[PROBLEM]:
Only one stretch of the records below should be repeated. It starts with the line containing "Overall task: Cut" and goes on through the line containing "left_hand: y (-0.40", exactly as written.
**** RECORDED DATA
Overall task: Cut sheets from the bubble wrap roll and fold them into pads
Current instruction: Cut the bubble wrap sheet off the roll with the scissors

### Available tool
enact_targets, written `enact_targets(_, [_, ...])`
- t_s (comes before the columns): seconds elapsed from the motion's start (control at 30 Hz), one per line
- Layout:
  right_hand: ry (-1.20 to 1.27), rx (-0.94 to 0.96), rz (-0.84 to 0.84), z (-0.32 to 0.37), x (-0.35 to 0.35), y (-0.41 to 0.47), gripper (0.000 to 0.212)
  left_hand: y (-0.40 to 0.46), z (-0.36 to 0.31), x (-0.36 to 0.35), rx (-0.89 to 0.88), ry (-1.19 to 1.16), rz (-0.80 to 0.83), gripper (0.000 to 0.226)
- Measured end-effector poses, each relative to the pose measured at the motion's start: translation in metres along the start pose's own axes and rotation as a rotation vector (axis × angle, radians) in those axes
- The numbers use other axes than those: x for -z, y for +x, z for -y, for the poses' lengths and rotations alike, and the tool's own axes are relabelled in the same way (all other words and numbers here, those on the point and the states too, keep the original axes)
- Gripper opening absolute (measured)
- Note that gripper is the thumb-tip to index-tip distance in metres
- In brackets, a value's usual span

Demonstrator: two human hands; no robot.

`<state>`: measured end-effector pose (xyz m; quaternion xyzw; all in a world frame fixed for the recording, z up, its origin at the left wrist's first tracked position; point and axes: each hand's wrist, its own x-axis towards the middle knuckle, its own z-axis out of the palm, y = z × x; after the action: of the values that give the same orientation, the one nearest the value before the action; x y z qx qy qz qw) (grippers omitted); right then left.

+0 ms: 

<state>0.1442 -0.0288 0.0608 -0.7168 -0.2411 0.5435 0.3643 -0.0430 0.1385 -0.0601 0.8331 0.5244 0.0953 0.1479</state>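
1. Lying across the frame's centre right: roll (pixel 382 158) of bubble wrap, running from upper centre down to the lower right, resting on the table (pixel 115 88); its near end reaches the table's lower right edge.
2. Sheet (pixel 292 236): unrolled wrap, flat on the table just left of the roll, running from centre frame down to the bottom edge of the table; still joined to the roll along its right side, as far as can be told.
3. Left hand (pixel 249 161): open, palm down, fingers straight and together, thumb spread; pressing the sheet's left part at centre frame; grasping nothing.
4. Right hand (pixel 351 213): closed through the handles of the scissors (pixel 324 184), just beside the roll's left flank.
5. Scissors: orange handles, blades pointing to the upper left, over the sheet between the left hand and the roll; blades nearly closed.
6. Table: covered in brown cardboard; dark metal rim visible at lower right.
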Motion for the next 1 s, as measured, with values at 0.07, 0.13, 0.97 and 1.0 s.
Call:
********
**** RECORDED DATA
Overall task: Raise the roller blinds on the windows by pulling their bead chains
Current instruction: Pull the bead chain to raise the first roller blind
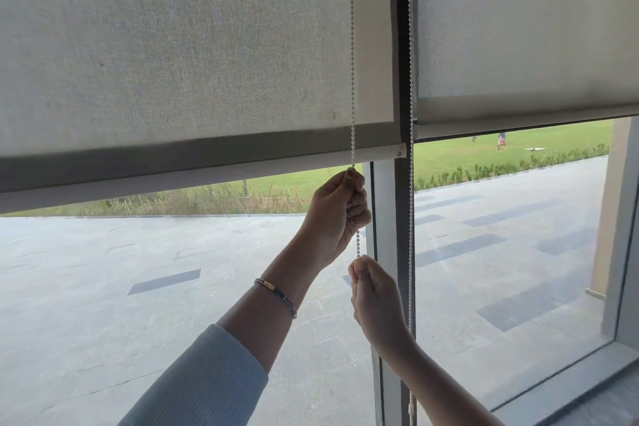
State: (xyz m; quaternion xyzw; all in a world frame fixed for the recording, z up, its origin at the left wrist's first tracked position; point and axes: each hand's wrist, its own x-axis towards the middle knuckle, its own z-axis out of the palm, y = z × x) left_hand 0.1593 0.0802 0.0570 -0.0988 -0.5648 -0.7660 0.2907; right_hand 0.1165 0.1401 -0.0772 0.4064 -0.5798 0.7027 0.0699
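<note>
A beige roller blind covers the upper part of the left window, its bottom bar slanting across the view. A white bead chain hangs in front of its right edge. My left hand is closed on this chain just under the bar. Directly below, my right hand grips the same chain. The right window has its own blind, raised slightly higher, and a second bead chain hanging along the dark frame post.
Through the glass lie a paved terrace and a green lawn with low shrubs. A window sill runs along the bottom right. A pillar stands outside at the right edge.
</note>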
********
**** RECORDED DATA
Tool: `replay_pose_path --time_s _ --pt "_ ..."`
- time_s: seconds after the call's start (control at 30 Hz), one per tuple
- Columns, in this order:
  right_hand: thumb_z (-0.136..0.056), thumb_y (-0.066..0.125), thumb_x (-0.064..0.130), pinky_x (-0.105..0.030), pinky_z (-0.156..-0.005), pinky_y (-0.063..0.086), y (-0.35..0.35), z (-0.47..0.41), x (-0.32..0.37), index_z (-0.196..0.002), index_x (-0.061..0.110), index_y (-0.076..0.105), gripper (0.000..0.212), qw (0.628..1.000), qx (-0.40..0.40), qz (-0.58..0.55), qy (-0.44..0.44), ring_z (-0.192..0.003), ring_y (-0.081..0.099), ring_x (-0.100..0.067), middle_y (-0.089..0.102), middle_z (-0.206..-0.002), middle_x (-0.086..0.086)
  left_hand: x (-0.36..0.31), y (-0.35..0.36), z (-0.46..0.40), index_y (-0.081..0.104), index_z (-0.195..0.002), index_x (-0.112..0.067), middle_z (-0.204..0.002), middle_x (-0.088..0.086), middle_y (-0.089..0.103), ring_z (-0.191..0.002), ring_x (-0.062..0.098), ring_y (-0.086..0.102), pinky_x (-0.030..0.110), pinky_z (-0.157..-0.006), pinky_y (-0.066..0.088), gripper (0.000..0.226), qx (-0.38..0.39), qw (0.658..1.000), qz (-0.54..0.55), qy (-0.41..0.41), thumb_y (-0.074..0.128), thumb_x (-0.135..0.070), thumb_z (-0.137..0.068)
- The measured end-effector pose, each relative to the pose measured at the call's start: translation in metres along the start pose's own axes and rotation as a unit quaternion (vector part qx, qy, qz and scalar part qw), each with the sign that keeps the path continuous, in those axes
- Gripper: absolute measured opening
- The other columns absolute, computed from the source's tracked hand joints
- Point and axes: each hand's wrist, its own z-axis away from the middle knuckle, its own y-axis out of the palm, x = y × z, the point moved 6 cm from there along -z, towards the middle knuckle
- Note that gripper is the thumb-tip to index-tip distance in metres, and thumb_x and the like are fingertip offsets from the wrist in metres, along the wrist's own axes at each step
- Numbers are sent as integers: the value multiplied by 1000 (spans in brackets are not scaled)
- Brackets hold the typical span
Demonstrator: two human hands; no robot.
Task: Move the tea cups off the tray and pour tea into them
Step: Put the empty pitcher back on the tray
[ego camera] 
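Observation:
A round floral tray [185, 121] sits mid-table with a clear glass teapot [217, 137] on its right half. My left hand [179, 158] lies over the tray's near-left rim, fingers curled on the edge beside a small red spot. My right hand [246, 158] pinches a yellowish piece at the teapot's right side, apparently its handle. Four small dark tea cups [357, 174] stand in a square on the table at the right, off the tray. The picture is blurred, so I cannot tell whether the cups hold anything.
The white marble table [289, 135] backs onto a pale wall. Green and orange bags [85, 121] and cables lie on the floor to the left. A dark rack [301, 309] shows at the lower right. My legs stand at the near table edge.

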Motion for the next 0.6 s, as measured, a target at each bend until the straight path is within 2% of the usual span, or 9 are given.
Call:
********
[RESPONSE]:
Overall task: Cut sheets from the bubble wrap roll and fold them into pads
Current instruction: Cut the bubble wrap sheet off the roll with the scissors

### Available tool
enact_targets, written `enact_targets(_, [_, ...])`
- t_s (comes before the columns): seconds elapsed from the motion's start (control at 30 Hz), one per line
- Layout:
  right_hand: ry (-1.20 to 1.27), rx (-0.94 to 0.96), rz (-0.84 to 0.84), z (-0.32 to 0.37), x (-0.35 to 0.35), y (-0.41 to 0.47), gripper (0.000 to 0.212)
  left_hand: y (-0.40 to 0.46), z (-0.36 to 0.31), x (-0.36 to 0.35), rx (-0.89 to 0.88), ry (-1.19 to 1.16), rz (-0.80 to 0.83), gripper (0.000 to 0.226)

This exercise has nothing further to it.